Is Competitive Eating a Real Sport?


Is Competitive Eating a Real Sport?

Sport, for those who don’t know what it means, can be described as anything that involves physical exertion or skill, where the main emphasis of the game is on competition or participation and which has official recognition as a sport when the majority of the participants are actively involved in the sport itself. This can include games such as American football (football), rugby (rugby) and baseball (baseball). Sport is usually organised around a particular region, club, school or country. For example, American football is predominantly played between and amongst southern Americans whereas cricket is popular in Britain but is played all over the world.
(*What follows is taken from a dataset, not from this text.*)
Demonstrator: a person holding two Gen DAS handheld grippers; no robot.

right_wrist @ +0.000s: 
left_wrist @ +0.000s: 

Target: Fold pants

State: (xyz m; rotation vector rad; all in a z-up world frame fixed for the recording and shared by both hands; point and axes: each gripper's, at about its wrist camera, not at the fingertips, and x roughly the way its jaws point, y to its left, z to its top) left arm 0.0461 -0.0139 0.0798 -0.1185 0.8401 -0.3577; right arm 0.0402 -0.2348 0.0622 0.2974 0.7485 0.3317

Competitions and games can be as individualistic as chess, as team-based as ice hockey, or as competitive eating competitions as weightlifting. They can also be as mundane as two old men walking across the street or as competitive as synchronized swimming and diving. The main difference between most sporting activities and others is the level of skill and attention required and the degree of physical effort required. It may require a certain amount of skill and fitness to excel at billiards but there is no real skill required to bowl.
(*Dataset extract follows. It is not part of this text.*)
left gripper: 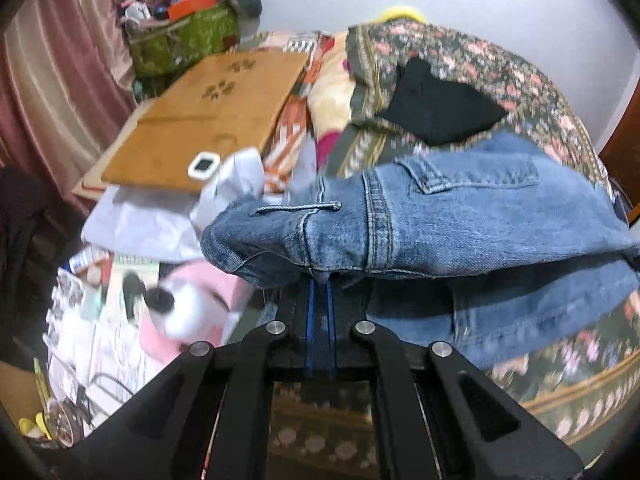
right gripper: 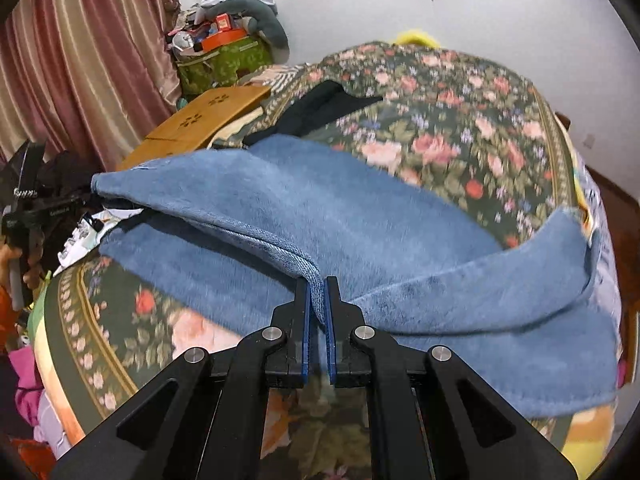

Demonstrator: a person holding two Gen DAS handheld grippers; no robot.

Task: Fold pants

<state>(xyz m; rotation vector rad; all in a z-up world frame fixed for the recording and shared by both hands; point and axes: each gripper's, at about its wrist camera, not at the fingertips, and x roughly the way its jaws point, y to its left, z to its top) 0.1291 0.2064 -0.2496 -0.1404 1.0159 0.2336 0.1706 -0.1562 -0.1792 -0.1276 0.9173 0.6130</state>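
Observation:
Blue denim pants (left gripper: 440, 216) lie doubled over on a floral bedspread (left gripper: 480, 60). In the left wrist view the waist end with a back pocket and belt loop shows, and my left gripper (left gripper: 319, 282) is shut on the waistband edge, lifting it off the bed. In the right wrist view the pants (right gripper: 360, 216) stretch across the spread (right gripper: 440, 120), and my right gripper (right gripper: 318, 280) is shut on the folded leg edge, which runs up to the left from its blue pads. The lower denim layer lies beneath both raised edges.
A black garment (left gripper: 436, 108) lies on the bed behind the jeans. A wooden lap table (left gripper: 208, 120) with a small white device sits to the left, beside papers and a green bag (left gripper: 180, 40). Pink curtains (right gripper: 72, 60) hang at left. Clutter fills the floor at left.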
As far as skill is concerned, most people would say it’s about timing, form and the ability to use one’s own body weight against another. While the elements of skill are present in many sports, the level of physical effort required changes with the type of sport. For example, swimming requires both strength and stamina from its swimming strokes, whereas mountain climbing requires both physical strength and the mental capacity to overcome the challenge of the mountain. So, from an athletic perspective we could say there are three elements involved in competitive eating, the first being the physical aspect of it all and the second being the mental preparation and the third element being the competition itself. In the end of the day we can say this is simply a statement of fact rather than an opinion or a verdict on the matter.